24. モーニングコーヒーで花嫁さん
「外の世界はどうなってるの?ステファニーちゃん」
「もう滅んじゃってるかもね。ノアノアノ~アノ~ア~」とステファニーが答える。ステファニーはタバコをゆっくりと吸い込み煙を吐き出す。「ああ、美味しい」
「滅んじゃってるかもしれないんだ」
「え?滅んでるってどういうことだ?」
「アンドー君、いつか世界は滅ぶのよ」サクラとステファニーが同時にそう言った。二人の声はピッタリと息が合っていた。

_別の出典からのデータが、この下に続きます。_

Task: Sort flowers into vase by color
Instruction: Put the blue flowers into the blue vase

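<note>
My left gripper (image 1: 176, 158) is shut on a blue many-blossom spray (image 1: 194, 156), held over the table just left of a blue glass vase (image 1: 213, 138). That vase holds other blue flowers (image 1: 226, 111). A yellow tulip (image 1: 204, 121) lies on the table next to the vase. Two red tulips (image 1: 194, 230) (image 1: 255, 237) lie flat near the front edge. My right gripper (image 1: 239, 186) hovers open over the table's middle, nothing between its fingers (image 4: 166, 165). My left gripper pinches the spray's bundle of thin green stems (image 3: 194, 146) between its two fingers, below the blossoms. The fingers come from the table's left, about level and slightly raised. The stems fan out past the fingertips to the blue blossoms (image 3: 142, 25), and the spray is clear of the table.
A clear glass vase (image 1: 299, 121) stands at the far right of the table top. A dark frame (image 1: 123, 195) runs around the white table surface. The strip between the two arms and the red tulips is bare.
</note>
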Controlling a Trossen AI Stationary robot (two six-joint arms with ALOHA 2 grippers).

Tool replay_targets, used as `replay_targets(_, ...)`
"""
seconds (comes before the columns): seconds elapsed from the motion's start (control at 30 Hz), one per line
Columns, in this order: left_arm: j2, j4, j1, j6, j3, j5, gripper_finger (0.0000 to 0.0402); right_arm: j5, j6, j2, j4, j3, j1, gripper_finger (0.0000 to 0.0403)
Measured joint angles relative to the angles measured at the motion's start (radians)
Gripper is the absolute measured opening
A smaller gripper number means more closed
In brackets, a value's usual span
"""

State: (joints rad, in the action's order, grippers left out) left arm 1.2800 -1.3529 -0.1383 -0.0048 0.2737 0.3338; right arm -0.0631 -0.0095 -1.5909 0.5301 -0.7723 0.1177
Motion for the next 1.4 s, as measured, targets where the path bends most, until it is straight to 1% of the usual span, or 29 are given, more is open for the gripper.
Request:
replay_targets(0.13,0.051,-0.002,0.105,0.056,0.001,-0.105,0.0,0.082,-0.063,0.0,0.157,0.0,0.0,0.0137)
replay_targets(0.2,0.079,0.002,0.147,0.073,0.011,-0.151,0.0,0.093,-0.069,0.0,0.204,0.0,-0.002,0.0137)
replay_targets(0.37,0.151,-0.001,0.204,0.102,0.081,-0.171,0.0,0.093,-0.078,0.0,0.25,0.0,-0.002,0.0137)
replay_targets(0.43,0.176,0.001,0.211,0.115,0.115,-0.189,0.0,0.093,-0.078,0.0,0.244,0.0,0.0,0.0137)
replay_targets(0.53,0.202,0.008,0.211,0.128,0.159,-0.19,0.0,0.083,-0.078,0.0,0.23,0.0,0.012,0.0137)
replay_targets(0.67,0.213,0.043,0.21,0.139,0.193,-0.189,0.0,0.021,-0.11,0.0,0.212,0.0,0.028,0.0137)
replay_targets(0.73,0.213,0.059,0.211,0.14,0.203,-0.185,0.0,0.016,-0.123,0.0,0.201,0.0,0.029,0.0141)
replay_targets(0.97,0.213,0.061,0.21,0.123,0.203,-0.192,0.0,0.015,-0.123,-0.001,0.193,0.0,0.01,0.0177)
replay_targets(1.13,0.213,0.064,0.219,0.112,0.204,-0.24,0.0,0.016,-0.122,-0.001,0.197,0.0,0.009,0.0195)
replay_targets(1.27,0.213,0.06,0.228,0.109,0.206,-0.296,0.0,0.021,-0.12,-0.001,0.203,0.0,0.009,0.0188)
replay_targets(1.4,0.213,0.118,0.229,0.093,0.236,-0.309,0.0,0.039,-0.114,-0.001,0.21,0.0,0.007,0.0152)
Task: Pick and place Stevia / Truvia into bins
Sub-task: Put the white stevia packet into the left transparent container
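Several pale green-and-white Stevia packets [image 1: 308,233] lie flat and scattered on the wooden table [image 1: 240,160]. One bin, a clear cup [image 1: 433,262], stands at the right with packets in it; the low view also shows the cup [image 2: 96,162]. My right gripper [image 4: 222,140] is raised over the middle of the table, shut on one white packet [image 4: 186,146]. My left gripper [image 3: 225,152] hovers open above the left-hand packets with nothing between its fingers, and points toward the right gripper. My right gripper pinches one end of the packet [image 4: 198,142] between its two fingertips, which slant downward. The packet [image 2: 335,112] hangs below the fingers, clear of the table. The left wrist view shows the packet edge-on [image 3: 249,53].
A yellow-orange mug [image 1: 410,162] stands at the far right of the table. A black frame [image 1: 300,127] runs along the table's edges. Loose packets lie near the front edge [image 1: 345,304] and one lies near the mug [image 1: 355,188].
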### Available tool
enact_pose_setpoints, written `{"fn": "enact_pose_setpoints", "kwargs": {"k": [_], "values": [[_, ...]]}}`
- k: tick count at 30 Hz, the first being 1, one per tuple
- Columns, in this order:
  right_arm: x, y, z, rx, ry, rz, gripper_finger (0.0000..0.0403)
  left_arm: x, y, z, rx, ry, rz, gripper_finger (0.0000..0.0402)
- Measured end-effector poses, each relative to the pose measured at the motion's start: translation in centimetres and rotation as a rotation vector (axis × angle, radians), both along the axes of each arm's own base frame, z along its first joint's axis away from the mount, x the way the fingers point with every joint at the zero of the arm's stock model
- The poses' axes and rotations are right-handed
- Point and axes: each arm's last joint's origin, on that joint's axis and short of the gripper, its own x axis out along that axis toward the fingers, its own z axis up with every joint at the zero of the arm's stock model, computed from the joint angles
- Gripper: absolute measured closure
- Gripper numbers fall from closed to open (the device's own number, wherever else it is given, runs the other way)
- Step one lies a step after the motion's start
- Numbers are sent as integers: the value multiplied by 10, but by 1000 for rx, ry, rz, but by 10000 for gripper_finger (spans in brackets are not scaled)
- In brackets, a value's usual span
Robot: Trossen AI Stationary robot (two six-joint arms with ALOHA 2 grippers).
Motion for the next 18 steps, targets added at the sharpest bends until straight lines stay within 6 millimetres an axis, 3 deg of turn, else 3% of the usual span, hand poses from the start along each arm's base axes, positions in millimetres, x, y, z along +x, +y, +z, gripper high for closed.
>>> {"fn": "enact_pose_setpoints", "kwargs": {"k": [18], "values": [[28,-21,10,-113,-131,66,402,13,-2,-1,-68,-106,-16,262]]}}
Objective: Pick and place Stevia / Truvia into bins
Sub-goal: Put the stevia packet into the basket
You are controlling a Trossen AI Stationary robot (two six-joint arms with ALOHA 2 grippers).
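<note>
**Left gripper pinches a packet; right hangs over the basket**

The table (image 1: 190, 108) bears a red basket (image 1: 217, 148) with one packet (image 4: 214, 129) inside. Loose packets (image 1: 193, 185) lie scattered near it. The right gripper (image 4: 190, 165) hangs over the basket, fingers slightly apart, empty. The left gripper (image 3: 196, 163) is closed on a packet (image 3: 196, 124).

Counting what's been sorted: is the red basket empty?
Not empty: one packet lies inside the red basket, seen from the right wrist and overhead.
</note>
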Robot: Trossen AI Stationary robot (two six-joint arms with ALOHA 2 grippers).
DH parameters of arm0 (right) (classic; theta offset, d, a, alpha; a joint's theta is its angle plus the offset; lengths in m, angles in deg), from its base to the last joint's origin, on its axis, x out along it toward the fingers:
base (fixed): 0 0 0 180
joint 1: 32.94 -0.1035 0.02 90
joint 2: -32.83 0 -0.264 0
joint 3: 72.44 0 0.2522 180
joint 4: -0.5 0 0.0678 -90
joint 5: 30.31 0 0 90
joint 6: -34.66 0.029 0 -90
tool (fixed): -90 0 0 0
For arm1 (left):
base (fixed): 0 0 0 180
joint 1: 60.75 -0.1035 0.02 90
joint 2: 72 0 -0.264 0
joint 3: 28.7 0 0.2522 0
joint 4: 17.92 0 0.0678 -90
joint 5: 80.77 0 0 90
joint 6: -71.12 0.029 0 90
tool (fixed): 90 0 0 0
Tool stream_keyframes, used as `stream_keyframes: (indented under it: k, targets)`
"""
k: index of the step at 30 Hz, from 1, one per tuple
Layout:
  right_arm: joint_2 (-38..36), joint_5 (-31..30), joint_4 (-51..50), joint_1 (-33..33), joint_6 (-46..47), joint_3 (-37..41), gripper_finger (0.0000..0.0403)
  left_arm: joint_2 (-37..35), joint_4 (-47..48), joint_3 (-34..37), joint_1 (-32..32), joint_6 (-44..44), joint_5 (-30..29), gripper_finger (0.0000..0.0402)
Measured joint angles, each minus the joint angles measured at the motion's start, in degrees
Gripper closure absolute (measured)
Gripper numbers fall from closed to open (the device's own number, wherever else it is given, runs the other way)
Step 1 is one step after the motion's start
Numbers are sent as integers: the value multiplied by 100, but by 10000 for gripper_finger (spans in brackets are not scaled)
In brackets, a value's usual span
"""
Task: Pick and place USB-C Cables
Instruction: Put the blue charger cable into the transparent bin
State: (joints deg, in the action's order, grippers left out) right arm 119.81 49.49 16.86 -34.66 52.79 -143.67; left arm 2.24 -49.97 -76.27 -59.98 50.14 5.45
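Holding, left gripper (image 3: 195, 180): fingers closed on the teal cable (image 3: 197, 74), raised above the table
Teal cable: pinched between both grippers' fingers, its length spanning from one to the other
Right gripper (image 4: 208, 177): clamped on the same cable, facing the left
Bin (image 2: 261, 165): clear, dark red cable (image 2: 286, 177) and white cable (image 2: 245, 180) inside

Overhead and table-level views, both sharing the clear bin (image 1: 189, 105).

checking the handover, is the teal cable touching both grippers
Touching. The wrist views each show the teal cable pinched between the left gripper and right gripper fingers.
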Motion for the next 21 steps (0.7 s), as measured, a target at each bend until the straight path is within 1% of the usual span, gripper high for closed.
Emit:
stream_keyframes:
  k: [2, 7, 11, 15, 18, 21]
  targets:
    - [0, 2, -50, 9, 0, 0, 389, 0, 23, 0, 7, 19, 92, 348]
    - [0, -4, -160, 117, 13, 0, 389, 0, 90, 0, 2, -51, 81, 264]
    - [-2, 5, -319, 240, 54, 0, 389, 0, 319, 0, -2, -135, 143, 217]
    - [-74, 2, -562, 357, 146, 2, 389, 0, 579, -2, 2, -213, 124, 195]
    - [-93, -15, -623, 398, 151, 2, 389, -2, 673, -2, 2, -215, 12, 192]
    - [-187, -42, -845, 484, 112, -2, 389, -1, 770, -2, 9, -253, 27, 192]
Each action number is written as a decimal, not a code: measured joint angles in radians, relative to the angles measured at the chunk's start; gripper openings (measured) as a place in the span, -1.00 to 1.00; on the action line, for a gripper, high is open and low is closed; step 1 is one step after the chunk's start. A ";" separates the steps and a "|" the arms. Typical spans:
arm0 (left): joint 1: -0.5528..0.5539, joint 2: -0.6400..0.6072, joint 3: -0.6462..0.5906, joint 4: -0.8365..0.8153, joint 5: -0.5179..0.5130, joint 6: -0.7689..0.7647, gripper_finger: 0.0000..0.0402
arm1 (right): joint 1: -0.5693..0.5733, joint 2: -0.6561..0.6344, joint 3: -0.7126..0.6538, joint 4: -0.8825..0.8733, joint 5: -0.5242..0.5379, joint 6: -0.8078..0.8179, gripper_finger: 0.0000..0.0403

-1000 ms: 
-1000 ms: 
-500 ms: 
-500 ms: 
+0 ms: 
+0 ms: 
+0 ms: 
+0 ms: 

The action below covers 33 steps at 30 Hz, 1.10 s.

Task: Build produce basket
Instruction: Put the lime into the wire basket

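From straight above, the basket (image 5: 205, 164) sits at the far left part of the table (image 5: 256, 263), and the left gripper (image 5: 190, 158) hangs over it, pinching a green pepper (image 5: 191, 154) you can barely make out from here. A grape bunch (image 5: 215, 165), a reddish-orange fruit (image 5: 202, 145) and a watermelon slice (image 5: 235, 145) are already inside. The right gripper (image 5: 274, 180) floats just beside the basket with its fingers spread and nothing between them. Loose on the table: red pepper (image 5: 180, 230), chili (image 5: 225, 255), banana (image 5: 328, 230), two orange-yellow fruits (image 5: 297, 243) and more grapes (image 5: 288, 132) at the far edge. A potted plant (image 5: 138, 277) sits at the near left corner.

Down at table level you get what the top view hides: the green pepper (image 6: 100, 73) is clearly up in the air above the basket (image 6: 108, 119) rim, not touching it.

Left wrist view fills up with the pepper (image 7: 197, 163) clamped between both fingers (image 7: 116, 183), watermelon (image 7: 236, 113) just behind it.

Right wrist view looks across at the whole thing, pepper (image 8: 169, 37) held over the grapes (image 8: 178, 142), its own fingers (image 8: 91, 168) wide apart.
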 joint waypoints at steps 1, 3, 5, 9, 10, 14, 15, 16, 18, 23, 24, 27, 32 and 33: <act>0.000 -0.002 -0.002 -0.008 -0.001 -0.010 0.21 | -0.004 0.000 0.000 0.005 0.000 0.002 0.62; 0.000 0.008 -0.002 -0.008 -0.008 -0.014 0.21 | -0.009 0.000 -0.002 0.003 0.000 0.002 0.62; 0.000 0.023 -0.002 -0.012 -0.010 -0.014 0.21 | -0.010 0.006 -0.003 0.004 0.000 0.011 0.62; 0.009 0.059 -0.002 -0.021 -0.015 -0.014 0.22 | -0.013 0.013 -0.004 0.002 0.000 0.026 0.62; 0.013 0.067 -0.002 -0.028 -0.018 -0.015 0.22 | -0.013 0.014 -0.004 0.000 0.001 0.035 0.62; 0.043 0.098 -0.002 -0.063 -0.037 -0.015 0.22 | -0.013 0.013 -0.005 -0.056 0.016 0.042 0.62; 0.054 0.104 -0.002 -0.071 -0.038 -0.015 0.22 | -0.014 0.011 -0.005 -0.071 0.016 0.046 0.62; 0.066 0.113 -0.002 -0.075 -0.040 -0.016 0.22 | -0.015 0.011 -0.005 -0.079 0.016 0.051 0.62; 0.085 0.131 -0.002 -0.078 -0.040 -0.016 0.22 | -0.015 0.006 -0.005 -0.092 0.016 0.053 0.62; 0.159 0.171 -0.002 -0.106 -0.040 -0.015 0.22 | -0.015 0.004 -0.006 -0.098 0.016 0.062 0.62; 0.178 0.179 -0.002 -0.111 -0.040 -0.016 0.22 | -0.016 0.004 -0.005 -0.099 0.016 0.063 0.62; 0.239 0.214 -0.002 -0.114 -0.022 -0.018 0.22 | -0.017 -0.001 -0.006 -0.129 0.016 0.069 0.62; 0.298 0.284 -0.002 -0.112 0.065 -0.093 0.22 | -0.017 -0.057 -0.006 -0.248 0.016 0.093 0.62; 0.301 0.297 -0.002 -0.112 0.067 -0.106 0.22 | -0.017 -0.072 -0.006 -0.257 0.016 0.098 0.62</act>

「そう、いつかは」サクラがそう言った。「モノガタリのオワリ」
「でも、そんなのずっと先だろう?永遠と思えるくらいに」俺はそう言う。
「そうだったらいいのにね」ステファニーがそう言ってまた煙を吐き出す。どこか音楽的にも思える、そのステファニーの口調はタバコの煙を吐き出す瞬間に溶けてなくなる音色に思えた。
「よくわからない、ことばっかりだなあ、俺は」なんだか俺は悲しくなる。
「大丈夫よ、アンドー君。私がいるから」サクラは俺の表情をのぞきこみなが言う。サクラがドリンクを飲みこむ音がゴックリ、ゴックリと聞こえる。
喫茶室では先ほどサクラとスカーレット先生が歌った坂本真綾の『カザミドリ』が流れていた。
ゆっくり呼吸をしながらマリファナ100%のドリンクを飲んでいく。
そうしていると段々と落ち着いてきて、俺は眠くなってきた。
「安パイ君、眠そうよ。昨日キチンと寝たの?」ステファニーがそう聞いた。
「なんか興奮したあとにリラックスしちゃって眠くなっちゃったんです。この世界は本当に滅ぶんですか?」
「確実に言えることは外の世界はいつかは滅ぶってことね。安パイ君、あなたは外の世界を救うためにここへ来たってことを理解しなければならないわ」ステファニーが俺の瞳をのぞきこみながら言う。
「俺には何も理解できません。コンピュータだって結論を出していないんでしょう?」
「コンピュータを超えなさい、安パイ君」ステファニーはシリアスな表情でそう言った。
「わかりましたよ、そんなの軽々と越えてみせますよ」俺はきっぱりとそう言った。
「でも眠そうね」サクラがそう言ってから、「コーヒーでも飲もうか。熱いのとってきてあげる」サクラは席を離れた。
俺とステファニーは沈黙のままサクラが来るのを待っていた。
サクラは湯気が出るコーヒーを持ってくるとそれを俺に手渡す。それをゆっくり飲んでいると少しだけ目が覚めた。
「なんだか私、アンドー君のお嫁さんみたいね」とサクラは言った。「モーニングコーヒーみたい」
「ちょっと目が覚めた、ありがとなサクラ。お前なら俺のお嫁さんになっていいぞ」サクラは顔が赤くなった。